Data records
******

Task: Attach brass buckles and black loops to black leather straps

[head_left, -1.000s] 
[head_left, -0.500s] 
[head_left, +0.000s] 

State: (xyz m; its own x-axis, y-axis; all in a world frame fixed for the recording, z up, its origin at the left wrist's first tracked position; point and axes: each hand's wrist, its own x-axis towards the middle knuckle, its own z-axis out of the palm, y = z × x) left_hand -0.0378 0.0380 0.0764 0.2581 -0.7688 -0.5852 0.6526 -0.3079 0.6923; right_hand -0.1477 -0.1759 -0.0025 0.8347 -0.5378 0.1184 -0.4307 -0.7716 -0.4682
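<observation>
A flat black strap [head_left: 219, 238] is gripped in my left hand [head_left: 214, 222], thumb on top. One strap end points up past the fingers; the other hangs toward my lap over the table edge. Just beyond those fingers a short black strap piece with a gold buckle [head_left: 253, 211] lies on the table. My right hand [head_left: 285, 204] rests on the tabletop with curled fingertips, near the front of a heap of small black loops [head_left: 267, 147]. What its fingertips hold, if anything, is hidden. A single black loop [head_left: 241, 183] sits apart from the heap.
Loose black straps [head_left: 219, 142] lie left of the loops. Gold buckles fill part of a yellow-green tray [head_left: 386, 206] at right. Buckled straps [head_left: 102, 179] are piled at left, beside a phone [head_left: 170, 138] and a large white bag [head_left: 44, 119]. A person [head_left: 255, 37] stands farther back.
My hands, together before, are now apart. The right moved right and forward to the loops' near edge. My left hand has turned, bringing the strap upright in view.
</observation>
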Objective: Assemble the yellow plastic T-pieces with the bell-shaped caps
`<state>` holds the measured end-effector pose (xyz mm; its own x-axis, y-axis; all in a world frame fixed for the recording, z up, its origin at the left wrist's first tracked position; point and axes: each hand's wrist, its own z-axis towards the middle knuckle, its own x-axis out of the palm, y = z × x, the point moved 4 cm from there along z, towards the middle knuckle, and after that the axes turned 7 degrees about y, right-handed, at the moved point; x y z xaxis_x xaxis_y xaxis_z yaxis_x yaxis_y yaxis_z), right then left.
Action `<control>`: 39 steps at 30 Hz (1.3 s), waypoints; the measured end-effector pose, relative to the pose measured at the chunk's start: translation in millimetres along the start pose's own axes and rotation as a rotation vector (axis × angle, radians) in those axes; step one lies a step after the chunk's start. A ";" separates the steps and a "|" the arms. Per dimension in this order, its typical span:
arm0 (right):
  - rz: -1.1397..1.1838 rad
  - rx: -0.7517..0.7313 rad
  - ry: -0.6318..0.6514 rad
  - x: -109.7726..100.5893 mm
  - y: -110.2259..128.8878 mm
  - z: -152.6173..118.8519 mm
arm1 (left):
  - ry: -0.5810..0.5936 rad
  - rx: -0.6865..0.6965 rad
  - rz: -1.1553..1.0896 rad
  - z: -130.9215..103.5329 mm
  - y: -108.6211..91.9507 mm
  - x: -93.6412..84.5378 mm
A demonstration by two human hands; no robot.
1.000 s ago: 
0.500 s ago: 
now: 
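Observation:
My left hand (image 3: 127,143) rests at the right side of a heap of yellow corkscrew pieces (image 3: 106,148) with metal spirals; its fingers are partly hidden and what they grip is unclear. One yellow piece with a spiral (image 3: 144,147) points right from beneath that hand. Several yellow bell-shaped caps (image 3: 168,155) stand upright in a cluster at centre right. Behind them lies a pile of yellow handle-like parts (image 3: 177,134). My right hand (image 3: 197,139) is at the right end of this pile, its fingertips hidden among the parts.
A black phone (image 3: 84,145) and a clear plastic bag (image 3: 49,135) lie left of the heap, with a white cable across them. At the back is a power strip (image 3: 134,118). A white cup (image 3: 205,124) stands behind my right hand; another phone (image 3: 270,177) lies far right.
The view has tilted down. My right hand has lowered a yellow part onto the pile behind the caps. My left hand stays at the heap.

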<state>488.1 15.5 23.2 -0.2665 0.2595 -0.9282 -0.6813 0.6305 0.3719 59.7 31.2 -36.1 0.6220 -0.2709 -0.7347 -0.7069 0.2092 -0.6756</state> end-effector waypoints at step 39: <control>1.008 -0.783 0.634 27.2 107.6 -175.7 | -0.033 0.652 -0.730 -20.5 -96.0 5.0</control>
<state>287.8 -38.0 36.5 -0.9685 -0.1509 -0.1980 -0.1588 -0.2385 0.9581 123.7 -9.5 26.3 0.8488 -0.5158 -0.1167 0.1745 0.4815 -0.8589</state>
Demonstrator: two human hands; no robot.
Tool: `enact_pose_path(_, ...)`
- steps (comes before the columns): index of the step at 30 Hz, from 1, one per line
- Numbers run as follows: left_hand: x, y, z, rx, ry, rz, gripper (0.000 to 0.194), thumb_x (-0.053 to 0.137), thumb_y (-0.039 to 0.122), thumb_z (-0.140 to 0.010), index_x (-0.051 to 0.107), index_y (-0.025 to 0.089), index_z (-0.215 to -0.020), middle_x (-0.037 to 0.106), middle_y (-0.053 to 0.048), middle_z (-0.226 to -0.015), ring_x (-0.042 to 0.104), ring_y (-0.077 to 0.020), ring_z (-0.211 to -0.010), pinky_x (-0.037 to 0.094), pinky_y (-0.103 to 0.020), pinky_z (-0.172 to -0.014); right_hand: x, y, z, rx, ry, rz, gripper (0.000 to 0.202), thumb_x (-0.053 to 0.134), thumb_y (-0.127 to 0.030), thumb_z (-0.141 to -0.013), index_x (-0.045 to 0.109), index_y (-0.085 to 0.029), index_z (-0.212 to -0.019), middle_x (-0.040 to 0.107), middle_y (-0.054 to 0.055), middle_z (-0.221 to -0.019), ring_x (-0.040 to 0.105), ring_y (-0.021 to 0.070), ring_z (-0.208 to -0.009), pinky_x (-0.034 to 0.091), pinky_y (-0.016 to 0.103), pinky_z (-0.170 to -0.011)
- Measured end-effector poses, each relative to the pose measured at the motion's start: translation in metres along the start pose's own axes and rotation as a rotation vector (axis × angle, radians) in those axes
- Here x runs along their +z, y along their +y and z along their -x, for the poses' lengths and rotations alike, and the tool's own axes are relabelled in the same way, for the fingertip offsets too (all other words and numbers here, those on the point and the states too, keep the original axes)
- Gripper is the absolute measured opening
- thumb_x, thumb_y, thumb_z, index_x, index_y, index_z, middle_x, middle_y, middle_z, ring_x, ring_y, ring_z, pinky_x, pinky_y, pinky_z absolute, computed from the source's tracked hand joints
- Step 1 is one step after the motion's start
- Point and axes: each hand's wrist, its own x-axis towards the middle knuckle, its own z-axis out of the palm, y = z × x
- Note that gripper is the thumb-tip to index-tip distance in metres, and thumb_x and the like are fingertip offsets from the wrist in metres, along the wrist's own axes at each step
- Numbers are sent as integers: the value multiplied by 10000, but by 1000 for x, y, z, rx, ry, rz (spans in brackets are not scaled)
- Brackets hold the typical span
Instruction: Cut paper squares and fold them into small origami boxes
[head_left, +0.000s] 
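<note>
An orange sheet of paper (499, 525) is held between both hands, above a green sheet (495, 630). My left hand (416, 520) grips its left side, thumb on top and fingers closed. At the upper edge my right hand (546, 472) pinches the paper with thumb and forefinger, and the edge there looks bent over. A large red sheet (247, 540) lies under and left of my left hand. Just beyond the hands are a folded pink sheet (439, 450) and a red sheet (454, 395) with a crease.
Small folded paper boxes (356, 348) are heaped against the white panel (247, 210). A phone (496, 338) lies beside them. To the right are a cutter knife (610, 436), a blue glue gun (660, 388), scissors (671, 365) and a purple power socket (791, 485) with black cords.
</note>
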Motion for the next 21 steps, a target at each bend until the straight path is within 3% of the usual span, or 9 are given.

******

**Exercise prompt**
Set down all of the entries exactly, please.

**Result below**
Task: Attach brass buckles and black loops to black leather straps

[head_left, -1.000s] 
[head_left, -0.500s] 
[head_left, +0.000s] 

State: (xyz m; its own x-axis, y-axis; all in a world frame fixed for the recording, z up, its origin at the left wrist's first tracked position; point and axes: each hand's wrist, its own x-axis towards the middle knuckle, its own z-axis out of the palm, y = z × x) left_hand -0.0378 0.0380 0.0764 0.2581 -0.7688 -0.5852 0.6526 -0.3079 0.6923; right_hand -0.1477 -0.1759 -0.0025 0.8347 -0.5378 0.1184 -0.4307 -0.7716 -0.4682
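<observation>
A flat black strap [head_left: 219, 238] is gripped in my left hand [head_left: 214, 222], thumb on top. One strap end points up past the fingers; the other hangs toward my lap over the table edge. Just beyond those fingers a short black strap piece with a gold buckle [head_left: 253, 211] lies on the table. My right hand [head_left: 285, 204] rests on the tabletop with curled fingertips, near the front of a heap of small black loops [head_left: 267, 147]. What its fingertips hold, if anything, is hidden. A single black loop [head_left: 241, 183] sits apart from the heap.
Loose black straps [head_left: 219, 142] lie left of the loops. Gold buckles fill part of a yellow-green tray [head_left: 386, 206] at right. Buckled straps [head_left: 102, 179] are piled at left, beside a phone [head_left: 170, 138] and a large white bag [head_left: 44, 119]. A person [head_left: 255, 37] stands farther back.
My hands, together before, are now apart. The right moved right and forward to the loops' near edge. My left hand has turned, bringing the strap upright in view.
</observation>
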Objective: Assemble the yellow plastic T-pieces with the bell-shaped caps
`<state>` holds the measured end-effector pose (xyz mm; its own x-axis, y-axis; all in a world frame fixed for the recording, z up, its origin at the left wrist's first tracked position; point and axes: each hand's wrist, its own z-axis towards the middle knuckle, its own x-axis out of the palm, y = z × x, the point moved 4 cm from there along z, towards the middle knuckle, and after that the axes turned 7 degrees about y, right-handed, at the moved point; x y z xaxis_x xaxis_y xaxis_z yaxis_x yaxis_y yaxis_z), right then left.
Action `<control>`: 39 steps at 30 Hz (1.3 s), waypoints; the measured end-effector pose, relative to the pose measured at the chunk's start: translation in millimetres along the start pose's own axes and rotation as a rotation vector (axis × angle, radians) in those axes; step one lies a step after the chunk's start. A ";" separates the steps and a "|" the arms. Per dimension in this order, its typical span:
arm0 (right):
  - rz: -1.1397..1.1838 rad
  - rx: -0.7517..0.7313 rad
  - ry: -0.6318..0.6514 rad
  - x: -109.7726..100.5893 mm
  - y: -110.2259..128.8878 mm
  - z: -152.6173..118.8519 mm
arm1 (left):
  - ry: -0.5810..0.5936 rad
  - rx: -0.6865..0.6965 rad
  - rz: -1.1553..1.0896 rad
  - z: -130.9215..103.5329 mm
  - y: -108.6211..91.9507 mm
  - x: -93.6412..84.5378 mm
A demonstration by two human hands; no robot.
1.000 s ago: 
0.500 s ago: 
now: 
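Observation:
My left hand (image 3: 127,143) rests at the right side of a heap of yellow corkscrew pieces (image 3: 106,148) with metal spirals; its fingers are partly hidden and what they grip is unclear. One yellow piece with a spiral (image 3: 144,147) points right from beneath that hand. Several yellow bell-shaped caps (image 3: 168,155) stand upright in a cluster at centre right. Behind them lies a pile of yellow handle-like parts (image 3: 177,134). My right hand (image 3: 197,139) is at the right end of this pile, its fingertips hidden among the parts.
A black phone (image 3: 84,145) and a clear plastic bag (image 3: 49,135) lie left of the heap, with a white cable across them. At the back is a power strip (image 3: 134,118). A white cup (image 3: 205,124) stands behind my right hand; another phone (image 3: 270,177) lies far right.
The view has tilted down. My right hand has lowered a yellow part onto the pile behind the caps. My left hand stays at the heap.
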
<state>488.1 15.5 23.2 -0.2665 0.2595 -0.9282 -0.6813 0.6305 0.3719 59.7 31.2 -36.1 0.6220 -0.2709 -0.7347 -0.7069 0.2092 -0.6756</state> end-effector waypoints at step 39: <control>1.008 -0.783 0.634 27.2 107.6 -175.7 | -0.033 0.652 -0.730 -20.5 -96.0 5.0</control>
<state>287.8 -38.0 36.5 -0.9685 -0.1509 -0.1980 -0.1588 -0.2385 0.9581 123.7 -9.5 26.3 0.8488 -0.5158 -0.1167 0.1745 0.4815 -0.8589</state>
Demonstrator: two human hands; no robot.
Tool: `enact_pose_path(_, ...)`
- steps (comes before the columns): index of the step at 30 Hz, from 1, one per line
- Numbers run as follows: left_hand: x, y, z, rx, ry, rz, gripper (0.000 to 0.194), thumb_x (-0.053 to 0.137), thumb_y (-0.039 to 0.122), thumb_z (-0.140 to 0.010), index_x (-0.051 to 0.107), index_y (-0.025 to 0.089), index_z (-0.215 to -0.020), middle_x (-0.037 to 0.106), middle_y (-0.053 to 0.048), middle_z (-0.226 to -0.015), ring_x (-0.042 to 0.104), ring_y (-0.077 to 0.020), ring_z (-0.211 to -0.010), pinky_x (-0.037 to 0.094), pinky_y (-0.103 to 0.020), pinky_z (-0.172 to -0.014); right_hand: x, y, z, rx, ry, rz, gripper (0.000 to 0.202), thumb_x (-0.053 to 0.134), thumb_y (-0.127 to 0.030), thumb_z (-0.141 to -0.013), index_x (-0.045 to 0.109), index_y (-0.085 to 0.029), index_z (-0.212 to -0.019), middle_x (-0.040 to 0.107), middle_y (-0.054 to 0.055), middle_z (-0.221 to -0.019), ring_x (-0.040 to 0.105), ring_y (-0.021 to 0.070), ring_z (-0.208 to -0.009), pinky_x (-0.034 to 0.091), pinky_y (-0.016 to 0.103), pinky_z (-0.170 to -0.011)
- Measured end-effector poses, each relative to the pose measured at the motion's start: translation in metres along the start pose's own axes and rotation as a rotation vector (axis × angle, radians) in those axes
- Here x runs along their +z, y along their +y and z along their -x, for the poses' lengths and rotations alike, and the tool's own axes are relabelled in the same way, for the fingertip offsets too (all other words and numbers here, those on the point and the states too, keep the original axes)
- Gripper is the absolute measured opening
- thumb_x, thumb_y, thumb_z, index_x, index_y, index_z, middle_x, middle_y, middle_z, ring_x, ring_y, ring_z, pinky_x, pinky_y, pinky_z absolute, computed from the source's tracked hand joints
- Step 1 is one step after the motion's start
- Point and axes: each hand's wrist, its own x-axis towards the middle knuckle, its own z-axis out of the palm, y = z × x
- Note that gripper is the thumb-tip to index-tip distance in metres, and thumb_x and the like are fingertip offsets from the wrist in metres, along the wrist's own axes at each step
- Numbers are sent as integers: the value multiplied by 10000, but by 1000 for x, y, z, rx, ry, rz (spans in brackets are not scaled)
- Brackets hold the typical span
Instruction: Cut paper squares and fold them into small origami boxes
[head_left, +0.000s] 
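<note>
An orange sheet of paper (499, 525) is held between both hands, above a green sheet (495, 630). My left hand (416, 520) grips its left side, thumb on top and fingers closed. At the upper edge my right hand (546, 472) pinches the paper with thumb and forefinger, and the edge there looks bent over. A large red sheet (247, 540) lies under and left of my left hand. Just beyond the hands are a folded pink sheet (439, 450) and a red sheet (454, 395) with a crease.
Small folded paper boxes (356, 348) are heaped against the white panel (247, 210). A phone (496, 338) lies beside them. To the right are a cutter knife (610, 436), a blue glue gun (660, 388), scissors (671, 365) and a purple power socket (791, 485) with black cords.
</note>
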Motion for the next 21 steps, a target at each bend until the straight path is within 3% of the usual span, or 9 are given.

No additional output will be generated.